The defendant argues Gonzales applies here, since he was stopped because of a possible motor vehicle code violation, not because of any belief a felony had been committed. He asserts there was no justification for a search, there being no fruits of the driving offense for which to search. Defendant's argument presupposes there was a search. However, as in People v. Kuntze (1963), 371 Mich. 419, 425, 124 N.W.2d 269, here the State police officers perceived without entrance or search the presence of the large quantities of cigarettes and liquor in and around the defendant's car.
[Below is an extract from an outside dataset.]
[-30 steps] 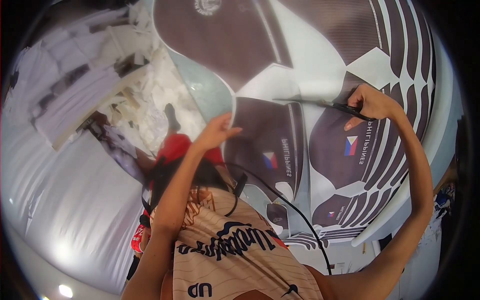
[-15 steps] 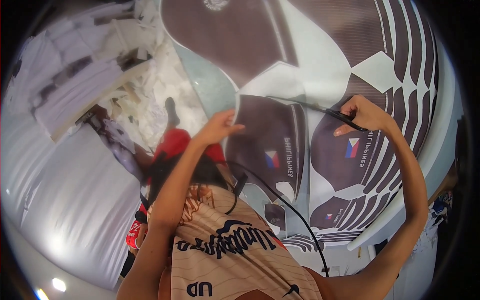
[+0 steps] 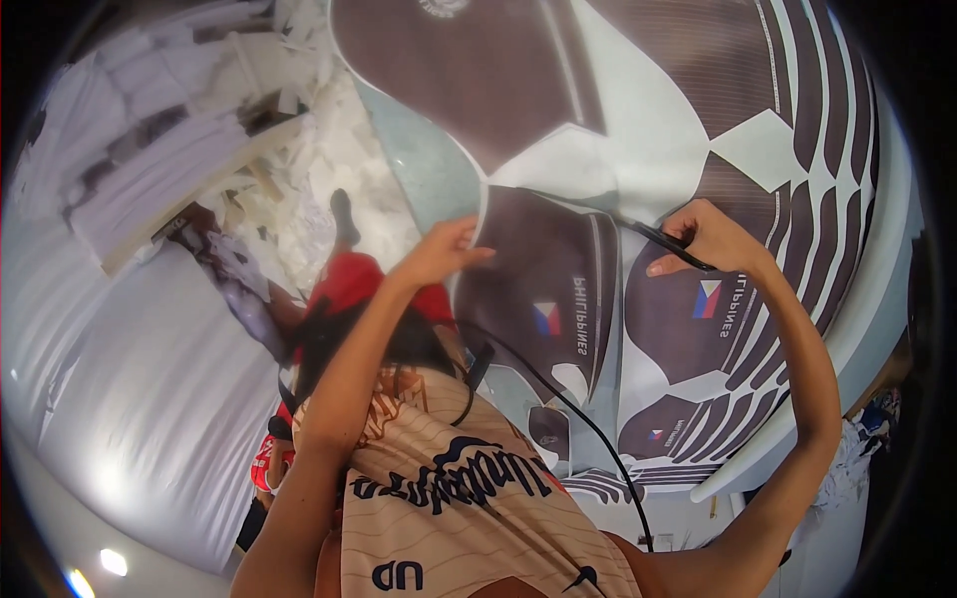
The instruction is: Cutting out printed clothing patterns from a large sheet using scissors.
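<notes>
My right hand (image 3: 708, 237) is closed around the dark handles of a pair of scissors (image 3: 653, 237). Their long blades reach left, along the upper edge of a dark printed fabric panel (image 3: 528, 259) with a small flag on it. By that panel's left edge lies my left hand (image 3: 439, 252), thumb and fingers apart, with nothing visible between them. Whether it presses on the cloth is hard to tell. More dark panels (image 3: 683, 264) are printed on the same white fabric sheet (image 3: 653, 130), to the right and beyond.
White scraps (image 3: 344, 130) are heaped to the left of the table (image 3: 424, 164). A black cable (image 3: 578, 409) hangs across the near side. Shiny white sheeting (image 3: 130, 379) spreads at far left, with a person in red (image 3: 267, 463) near it.
My right hand has moved a little left with the scissors, along the panel's upper edge. My left hand stays near the panel's left edge. The whole view has shifted slightly.
</notes>
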The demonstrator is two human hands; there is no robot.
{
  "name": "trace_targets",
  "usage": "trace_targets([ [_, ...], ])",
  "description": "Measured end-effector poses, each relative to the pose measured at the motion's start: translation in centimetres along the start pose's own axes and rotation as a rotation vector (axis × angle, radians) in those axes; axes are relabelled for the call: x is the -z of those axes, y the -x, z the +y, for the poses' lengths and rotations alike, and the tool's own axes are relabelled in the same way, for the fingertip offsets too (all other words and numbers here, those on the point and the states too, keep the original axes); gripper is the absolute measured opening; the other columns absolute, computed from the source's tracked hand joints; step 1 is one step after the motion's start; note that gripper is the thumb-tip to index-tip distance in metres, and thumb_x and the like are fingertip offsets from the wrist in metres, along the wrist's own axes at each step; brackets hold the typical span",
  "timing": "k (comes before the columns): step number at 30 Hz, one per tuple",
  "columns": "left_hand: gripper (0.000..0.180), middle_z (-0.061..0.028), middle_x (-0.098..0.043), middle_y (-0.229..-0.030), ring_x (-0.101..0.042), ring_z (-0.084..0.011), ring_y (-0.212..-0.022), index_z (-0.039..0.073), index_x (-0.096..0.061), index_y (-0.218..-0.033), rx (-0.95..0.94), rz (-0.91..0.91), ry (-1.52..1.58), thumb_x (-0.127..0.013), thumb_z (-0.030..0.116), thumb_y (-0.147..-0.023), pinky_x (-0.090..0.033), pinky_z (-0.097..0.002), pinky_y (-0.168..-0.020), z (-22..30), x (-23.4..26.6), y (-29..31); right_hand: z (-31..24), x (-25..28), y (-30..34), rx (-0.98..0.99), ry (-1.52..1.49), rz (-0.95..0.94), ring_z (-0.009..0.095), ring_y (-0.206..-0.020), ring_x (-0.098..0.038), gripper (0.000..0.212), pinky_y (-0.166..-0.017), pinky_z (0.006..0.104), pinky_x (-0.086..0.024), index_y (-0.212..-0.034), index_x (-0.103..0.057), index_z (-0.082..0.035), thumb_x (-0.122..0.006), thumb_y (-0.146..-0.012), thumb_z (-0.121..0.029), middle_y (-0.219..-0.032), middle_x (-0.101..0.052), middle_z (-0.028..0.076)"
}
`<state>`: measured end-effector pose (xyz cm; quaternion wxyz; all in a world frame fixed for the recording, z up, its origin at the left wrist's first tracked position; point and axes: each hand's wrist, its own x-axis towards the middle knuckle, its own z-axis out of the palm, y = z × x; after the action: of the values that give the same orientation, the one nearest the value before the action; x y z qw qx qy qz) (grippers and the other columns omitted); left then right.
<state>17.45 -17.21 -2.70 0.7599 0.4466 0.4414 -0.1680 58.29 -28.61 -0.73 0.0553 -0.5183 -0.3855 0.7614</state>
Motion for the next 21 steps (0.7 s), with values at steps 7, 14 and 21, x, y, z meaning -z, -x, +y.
trace_targets([
  [7,0.042,-0.0042,-0.07,-0.11,-0.063,-0.0076,-0.094,-0.001,-0.056,-0.132,-0.005,-0.008,-0.017,-0.067,-0.004,-0.092,-0.052,-0.023,-0.083,0.2,0.2,-0.2,0.9,-2.2,-0.4,0.016,-0.13,0.026,0.005,-0.054,-0.029,0.06,-0.049,0.0274,-0.02,-0.056,-0.037,-0.01,-0.091,-0.073,-0.03,-0.055,-0.03,-0.008],
  [14,0.042,0.0034,-0.067,-0.101,-0.055,-0.0004,-0.085,0.0,-0.054,-0.133,0.014,-0.013,-0.04,-0.066,-0.003,-0.093,-0.046,-0.0175,-0.076,0.2,0.1,0.2,1.1,-2.3,-1.3,0.072,-0.082,0.05,0.006,-0.051,-0.026,0.064,-0.048,0.0285,-0.019,-0.052,-0.035,-0.011,-0.091,-0.073,-0.033,-0.051,-0.028,-0.008],
  [21,0.041,-0.008,-0.071,-0.109,-0.066,-0.0118,-0.092,0.001,-0.057,-0.129,-0.072,-0.009,-0.008,-0.07,0.001,-0.09,-0.054,-0.0271,-0.082,-1.1,0.0,0.0,-0.7,-2.4,-1.9,0.061,-0.06,0.042,0.006,-0.053,-0.028,0.06,-0.048,0.0288,-0.02,-0.055,-0.036,-0.01,-0.091,-0.073,-0.026,-0.055,-0.029,-0.008],
])
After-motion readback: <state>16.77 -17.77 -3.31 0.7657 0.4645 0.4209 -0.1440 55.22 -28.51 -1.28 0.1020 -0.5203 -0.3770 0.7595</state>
In Harris v. United States (1968), 390 U.S. 234, 236, 88 S.Ct. 992, 993, 19 L.Ed.2d 1067, 1069, evidence plainly visible and not discovered as the result of a search was held admissible:

'It has long been settled that objects falling in the plain view of an officer who has a right to be in the position to have that view, are subject to seizure and may be introduced in evidence.' 8

Here, there was no intrusion upon the defendant's privacy. That he had been transporting large quantities of both liquor and cigarettes would have been apparent to anyone who looked through the windows or opened doors and trunk of the defendant's car. It was unnecessary for the police to invade the defendant's privacy in order to discover there might be more to the matter at hand than an erratic driving pattern on the part of an elderly man in the early hours of the morning. We emphasize the absence of any invasion of defendant's privacy before discovery of the evidence sought to be suppressed because the gist of the protection afforded by the Fourth Amendment, as it has been interpreted and applied by the United States Supreme Court, is protection of the individual from unreasonable invasion of privacy. 9

Although the defendant was not originally booked for breaking and...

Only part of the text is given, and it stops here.